Gary Jackson: Fire When Ready Pottery
A Chicago potter’s somewhat slanted view of clay & play
Categories: computer

If your Software Update alerts you to upgrade to OS X Mavericks… BEWARE!!!

I hit “upgrade & install” and now my Mac Laptop hard drive is all screwed up. I hit that RESTART button many, many times. But it just kept coming back to this same screen. Nothing else. No chance of escape. The Apple Store said they could repartition my hard drive, but that would erase everything on my computer! Everything!!! Not an option.

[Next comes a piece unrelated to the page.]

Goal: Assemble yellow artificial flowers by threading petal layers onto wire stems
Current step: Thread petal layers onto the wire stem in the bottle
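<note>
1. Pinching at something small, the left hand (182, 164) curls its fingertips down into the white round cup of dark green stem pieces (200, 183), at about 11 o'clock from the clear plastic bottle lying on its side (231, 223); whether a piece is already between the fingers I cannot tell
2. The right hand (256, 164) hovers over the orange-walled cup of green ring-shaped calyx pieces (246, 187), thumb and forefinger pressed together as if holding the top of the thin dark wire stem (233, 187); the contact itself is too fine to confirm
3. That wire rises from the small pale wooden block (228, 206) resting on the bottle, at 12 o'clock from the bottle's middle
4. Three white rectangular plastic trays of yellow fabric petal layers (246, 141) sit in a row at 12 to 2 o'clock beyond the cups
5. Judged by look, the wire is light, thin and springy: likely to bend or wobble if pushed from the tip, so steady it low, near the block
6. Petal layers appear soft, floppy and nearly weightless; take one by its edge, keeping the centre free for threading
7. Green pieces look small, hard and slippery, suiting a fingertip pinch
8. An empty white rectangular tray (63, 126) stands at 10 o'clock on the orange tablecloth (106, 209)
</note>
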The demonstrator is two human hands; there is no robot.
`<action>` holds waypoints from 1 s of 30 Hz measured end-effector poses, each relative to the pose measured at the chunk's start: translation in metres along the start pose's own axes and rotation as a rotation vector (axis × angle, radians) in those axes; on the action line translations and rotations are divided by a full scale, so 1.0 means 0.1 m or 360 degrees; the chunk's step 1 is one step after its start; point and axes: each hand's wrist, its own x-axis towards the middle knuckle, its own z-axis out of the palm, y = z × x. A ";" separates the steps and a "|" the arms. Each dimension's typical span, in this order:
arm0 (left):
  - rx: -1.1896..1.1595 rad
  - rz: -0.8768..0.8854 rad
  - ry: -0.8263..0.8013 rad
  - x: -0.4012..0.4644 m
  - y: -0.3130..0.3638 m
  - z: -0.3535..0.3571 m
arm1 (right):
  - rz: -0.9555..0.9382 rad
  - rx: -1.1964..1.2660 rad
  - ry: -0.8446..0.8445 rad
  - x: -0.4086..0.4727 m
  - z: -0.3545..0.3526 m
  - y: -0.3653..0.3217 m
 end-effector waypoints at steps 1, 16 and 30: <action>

So instead my laptop is now with a specialist trying to do some “data recovery magic.” Expensive magic. So did the Mavericks upgrade break my computer?… who knows. The Apple Store Genius says no. The fact that it happened during the installation makes me think otherwise. So think twice before you upgrade to OS X Mavericks… and be sure to back-up everything on your computer now!!! I just learned a very valuable & expensive lesson.

3 Comments

November 2nd, 2013

Lesson #1 before upgrading your system. Do a full backup! (which I did) and then upgrade, (which I did). No problems. I can’t say it enough. Backup, Backup, Backup! And redundancy is even better! Two or three backups! That way you don’t lose everything!

November 2nd, 2013

One tb external drives are real cheap these days. I backup every few days at least.

Fiona

November 3rd, 2013

The Apple store is lying to you. Mavericks has corrupted thousands of hard drives – it’s all over the internet while apple is trying to keep a lid on it. What makes it worse is that even if you had a backup, the disk damage makes it impossible to reinstall. I managed to save my hard drive and do a manual reinstall, which has taken every evening for the last ten days to complete. Believe me, I have better things to do with my time.

One thing they don’t tell you is when you restart, you should restart from your original OS disk that came with the laptop, and then you can sometimes get into the hard drive and drag out data. Restarting directly from a corrupted HD ain’t gonna happen. Also, if you were running Lion, you may be able to boot up from the web and do the same (but they don’t tell you that, either).

I don’t know what the percentage of users is that have had this problem, but out of my colleagues with macs it’s about 1 in 4, worse if you have a mac more than 3 years old.

Do not under any circumstances upgrade to Mavericks for at least another six months, when hopefully they will have fixed this.